# THE TASK
Write out the data word for word and drop any picture you find.

# INPUT DATA
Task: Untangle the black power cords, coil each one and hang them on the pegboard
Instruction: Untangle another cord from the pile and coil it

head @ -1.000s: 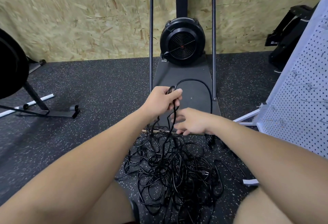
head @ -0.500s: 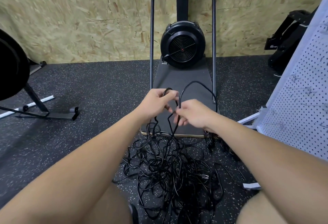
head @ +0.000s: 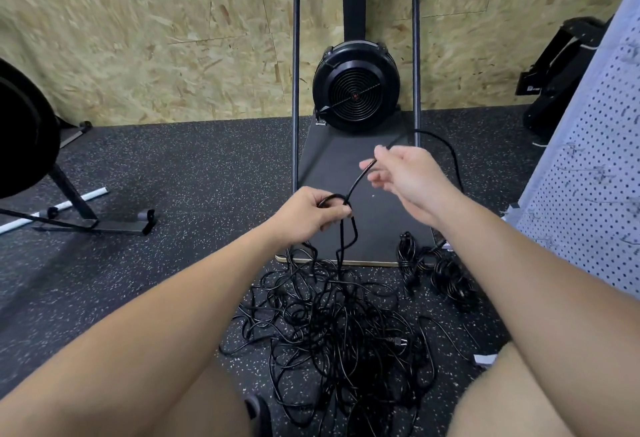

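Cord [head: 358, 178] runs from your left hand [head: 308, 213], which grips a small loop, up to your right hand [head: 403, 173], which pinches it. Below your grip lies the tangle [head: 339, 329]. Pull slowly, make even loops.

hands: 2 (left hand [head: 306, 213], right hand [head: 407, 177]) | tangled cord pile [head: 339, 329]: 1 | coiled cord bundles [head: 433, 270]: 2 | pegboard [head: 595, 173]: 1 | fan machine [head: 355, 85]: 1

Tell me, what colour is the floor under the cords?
Dark grey floor with pale speckles, seen from the head view.
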`<state>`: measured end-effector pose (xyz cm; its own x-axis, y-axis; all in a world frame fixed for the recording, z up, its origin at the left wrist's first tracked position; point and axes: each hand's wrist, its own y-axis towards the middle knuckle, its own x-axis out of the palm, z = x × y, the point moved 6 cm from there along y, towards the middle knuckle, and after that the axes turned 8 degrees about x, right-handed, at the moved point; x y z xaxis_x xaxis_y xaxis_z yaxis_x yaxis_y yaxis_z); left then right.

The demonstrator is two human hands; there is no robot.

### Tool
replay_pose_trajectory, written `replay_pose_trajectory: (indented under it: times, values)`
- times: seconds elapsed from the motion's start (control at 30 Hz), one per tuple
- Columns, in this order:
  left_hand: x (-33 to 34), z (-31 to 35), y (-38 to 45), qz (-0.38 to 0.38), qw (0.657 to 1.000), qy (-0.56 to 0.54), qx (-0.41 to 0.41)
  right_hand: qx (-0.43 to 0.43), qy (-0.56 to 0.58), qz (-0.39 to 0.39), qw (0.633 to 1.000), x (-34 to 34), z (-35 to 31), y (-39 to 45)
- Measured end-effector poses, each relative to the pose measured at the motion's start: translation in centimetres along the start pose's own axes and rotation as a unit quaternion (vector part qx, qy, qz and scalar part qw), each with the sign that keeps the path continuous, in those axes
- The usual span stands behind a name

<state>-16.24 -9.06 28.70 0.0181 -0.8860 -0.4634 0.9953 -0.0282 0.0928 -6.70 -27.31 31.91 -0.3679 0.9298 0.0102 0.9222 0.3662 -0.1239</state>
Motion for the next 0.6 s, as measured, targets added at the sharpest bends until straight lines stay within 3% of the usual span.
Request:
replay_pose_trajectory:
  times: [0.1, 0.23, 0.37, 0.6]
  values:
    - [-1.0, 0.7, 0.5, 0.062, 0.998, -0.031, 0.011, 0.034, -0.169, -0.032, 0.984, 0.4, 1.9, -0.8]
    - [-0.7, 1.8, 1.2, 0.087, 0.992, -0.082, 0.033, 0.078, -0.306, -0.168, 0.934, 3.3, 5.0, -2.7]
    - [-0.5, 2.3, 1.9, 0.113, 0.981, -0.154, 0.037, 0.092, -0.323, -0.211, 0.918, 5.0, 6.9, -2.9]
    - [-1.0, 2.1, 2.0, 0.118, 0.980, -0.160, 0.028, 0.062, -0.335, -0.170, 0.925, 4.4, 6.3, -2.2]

# YOUR SOLUTION
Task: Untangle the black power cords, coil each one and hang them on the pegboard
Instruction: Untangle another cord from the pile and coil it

head @ -1.000s: 
head @ -0.500s: 
head @ +0.000s: 

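Cord [head: 358, 178] runs from your left hand [head: 308, 213], which grips a small loop, up to your right hand [head: 403, 173], which pinches it. Below your grip lies the tangle [head: 339, 329]. Pull slowly, make even loops.

hands: 2 (left hand [head: 306, 213], right hand [head: 407, 177]) | tangled cord pile [head: 339, 329]: 1 | coiled cord bundles [head: 433, 270]: 2 | pegboard [head: 595, 173]: 1 | fan machine [head: 355, 85]: 1

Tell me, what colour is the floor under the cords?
Dark grey floor with pale speckles, seen from the head view.
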`<state>`: measured end-effector pose (xyz cm; its own x-axis, y-axis; all in a world frame fixed for the recording, z up, its origin at the left wrist's first tracked position; point and axes: each hand's wrist, its own y-axis towards the middle knuckle, its own x-axis out of the palm, z = x × y, the point moved 6 cm from there along y, towards the middle knuckle, and after that the axes turned 8 degrees about x, right-handed, at the moved point; x y z xaxis_x xaxis_y xaxis_z yaxis_x yaxis_y yaxis_z); left then right.

The demonstrator is two human hands; there is no robot.

### Tool
replay_pose_trajectory, written `replay_pose_trajectory: (indented under it: times, values)`
- times: seconds elapsed from the motion's start (control at 30 Hz), one per tuple
- Columns, in this order:
  left_hand: x (-33 to 34), z (-31 to 35), y (-38 to 45), qz (-0.38 to 0.38), qw (0.657 to 1.000), qy (-0.56 to 0.54), qx (-0.41 to 0.41)
  right_hand: qx (-0.43 to 0.43), qy (-0.56 to 0.58), qz (-0.39 to 0.39), qw (0.633 to 1.000), x (-34 to 34), z (-35 to 31), y (-39 to 45)
- Measured end-effector poses, each relative to the pose measured at the motion's start: translation in centimetres along the start pose's own axes and rotation as a unit quaternion (vector part qx, qy, qz and scalar part qw), each with the sign that keeps the path continuous, in those axes
- The usual span stands behind a name

<state>-16.24 -9.06 28.70 0.0181 -0.8860 -0.4634 0.9953 -0.0282 0.0928 -6.70 -27.31 31.91 -0.3679 0.9298 0.0102 0.9222 0.3662 -0.1239</state>
Motion for the next 0.6 s, as measured, targets added at the sharpest bends until straight lines stay within 3% of the usual span.
Request:
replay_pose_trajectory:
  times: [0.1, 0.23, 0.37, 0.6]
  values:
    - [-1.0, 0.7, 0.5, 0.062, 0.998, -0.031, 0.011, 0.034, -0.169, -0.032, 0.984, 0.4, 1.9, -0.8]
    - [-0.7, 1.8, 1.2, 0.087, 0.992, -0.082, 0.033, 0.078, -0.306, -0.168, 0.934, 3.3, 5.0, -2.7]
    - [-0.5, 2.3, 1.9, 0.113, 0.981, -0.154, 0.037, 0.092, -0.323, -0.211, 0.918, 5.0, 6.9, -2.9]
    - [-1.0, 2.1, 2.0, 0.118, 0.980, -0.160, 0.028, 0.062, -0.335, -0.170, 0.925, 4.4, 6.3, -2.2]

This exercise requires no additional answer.